Fonte de pesquisa: Paula Perizad.com
 

Músicas árabes!

Há basicamente cinco estilos diferentes de música árabe para a dança do ventre: músicas modernas, músicas folclóricas, músicas clássicas, solos de percussão e taksin.

É importante que a bailarina de dança do ventre conheça as diferenças entre as músicas e saiba identificá-las, para não realizar danças em músicas inadequadas.

E depois é importante que ela acompanhe com seus movimentos as marcações musicais, gerando assim uma sintonia entre o que se ouve e o que se vê, ou seja, causando assim a impressão de que os sons são emitidos pelo próprio corpo da bailarina.

As músicas modernas geralmente são lineares, não oferecendo grandes mudanças. Costumam apresentar um ritmo só do início ao fim, e o mais comum é o ritmo said, embora às vezes possa ter também o baladi e o malfuf. Geralmente elas são cantadas, e como exemplos de cantores modernos temos Ehab Tawfic, Amr Diab, bem como Nancy, só para citar alguns.

Por não apresentar grandes variações, este tipo de música é o mais adequado para aquelas que estão começando a dançar, e que provavelmente sentirão dificuldades com uma música clássica, por exemplo.

Músicas folclóricas são aquelas adequadas para as danças folclóricas árabes dos mais diversos países, como a dança da Bengala, o Khaleege, entre outros. Entre os ritmos mais presentes estão o Said, o Malfuf, Falahi, o Soudi, o Ayubi.

Estes ritmos também podem estar presentes em outros estilos de música árabe, como as modernas e as clássicas. Ou seja, não é o ritmo que caracteriza o tipo de música. Na música folclórica muitas vezes há a flauta Mizmar, aquela cujo som é agudo e se assemelha a um “mosquito”.

Músicas clássicas: são as músicas mais longas, podendo ter até 12 minutos de duração. São também as mais difíceis de dançar, pois apresentam muitas variações de ritmos, velocidades e instrumentos, exigindo da bailarina, portanto, uma variedade de passos e bem como habilidade para marcar as nuances da música.

 Geralmente começam com uma grande entrada, na qual a bailarina se apresenta ao público, fazendo deslocamentos, e podendo entrar com véu. E a música finaliza com essa mesma parte em que se iniciou, e é onde a bailarina se despede do público. No meio da música clássica, os ritmos e os instrumentos variam bastante, e geralmente pode aparecer um solo de percussão, um taksim, uma parte cantada, ou uma parte folclórica. E neste caso cabe à bailarina saber interpretar bem cada momento deste estilo de música grandiosa.
Nos solos de percussão, como diz o nome, só há percussão, não há voz e não há nenhum outro instrumento melódico. O principal instrumento de percussão é o derbak, então ele quase sempre estará presente em um solo.

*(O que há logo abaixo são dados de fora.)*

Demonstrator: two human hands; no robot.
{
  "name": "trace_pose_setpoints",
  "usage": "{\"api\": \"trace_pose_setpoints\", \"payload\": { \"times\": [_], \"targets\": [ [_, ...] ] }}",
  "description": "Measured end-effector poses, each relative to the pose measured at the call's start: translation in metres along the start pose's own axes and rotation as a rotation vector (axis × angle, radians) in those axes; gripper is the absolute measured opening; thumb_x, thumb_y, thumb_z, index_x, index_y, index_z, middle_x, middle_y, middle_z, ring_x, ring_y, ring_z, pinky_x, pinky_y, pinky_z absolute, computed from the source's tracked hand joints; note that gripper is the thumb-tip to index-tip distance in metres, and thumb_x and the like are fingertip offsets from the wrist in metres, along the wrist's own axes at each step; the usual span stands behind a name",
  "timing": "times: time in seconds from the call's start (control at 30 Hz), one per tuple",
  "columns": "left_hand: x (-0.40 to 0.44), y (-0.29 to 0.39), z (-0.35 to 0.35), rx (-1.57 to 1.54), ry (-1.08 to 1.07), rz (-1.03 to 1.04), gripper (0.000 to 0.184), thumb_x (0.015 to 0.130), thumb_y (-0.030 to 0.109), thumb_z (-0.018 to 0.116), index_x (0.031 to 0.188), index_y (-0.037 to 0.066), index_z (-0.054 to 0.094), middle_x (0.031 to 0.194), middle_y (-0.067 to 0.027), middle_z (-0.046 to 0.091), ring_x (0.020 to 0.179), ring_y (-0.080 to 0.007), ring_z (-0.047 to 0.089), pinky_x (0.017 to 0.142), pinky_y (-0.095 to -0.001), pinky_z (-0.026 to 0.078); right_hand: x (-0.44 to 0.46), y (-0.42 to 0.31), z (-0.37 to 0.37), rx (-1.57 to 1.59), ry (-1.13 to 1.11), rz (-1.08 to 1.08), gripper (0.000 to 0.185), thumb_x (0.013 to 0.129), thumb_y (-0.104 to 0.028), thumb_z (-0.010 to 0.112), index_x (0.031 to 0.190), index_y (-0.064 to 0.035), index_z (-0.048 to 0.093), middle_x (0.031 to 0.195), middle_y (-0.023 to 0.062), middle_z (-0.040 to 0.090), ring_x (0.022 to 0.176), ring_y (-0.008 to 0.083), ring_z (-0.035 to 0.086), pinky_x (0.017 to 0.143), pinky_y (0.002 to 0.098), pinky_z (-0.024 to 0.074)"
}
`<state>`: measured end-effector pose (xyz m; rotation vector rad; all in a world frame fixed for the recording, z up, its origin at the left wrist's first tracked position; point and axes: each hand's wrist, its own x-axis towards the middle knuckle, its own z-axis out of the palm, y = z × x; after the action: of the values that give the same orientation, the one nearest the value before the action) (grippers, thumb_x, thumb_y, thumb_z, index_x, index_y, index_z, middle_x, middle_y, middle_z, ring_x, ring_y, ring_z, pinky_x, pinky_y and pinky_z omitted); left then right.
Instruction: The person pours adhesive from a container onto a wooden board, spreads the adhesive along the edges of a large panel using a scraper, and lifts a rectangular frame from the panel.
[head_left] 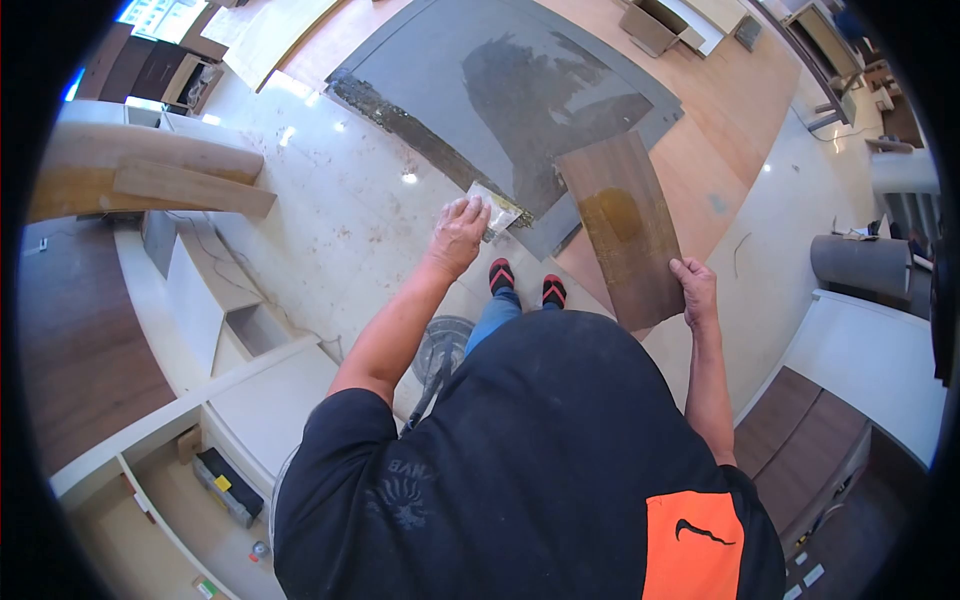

 No entanto, provavelmente também haverá algum pandeiro, podendo ter também snujs. Neste tipo de música a bailarina precisa marcar bem as batidas de percussão na música, já que ela será composta somente por sons batidos. Por isso, este tipo de música requer certa

habilidade da bailarina, e para que não perca as batidas da música é recomendado que a dança seja coreografada.

O taksim é um tipo de música onde há apenas o som de um instrumento melódico, que pode ser o violino, ou acordeon, ou uma flauta, ou alaúde, ou kanoun, entre outros. Nesta música o músico está improvisando, o que significa que o que está tocando não está escrito, e que não voltará a se repetir da mesma maneira.

 No taksim pode haver acompanhamento de um instrumento de percussão ou não. É um estilo de música que requer da bailarina movimentos mais lentos, contidos, com poucos deslocamentos em cena.
Há trechos de taksim em uma música clássica bem como há músicas inteiras de taksin.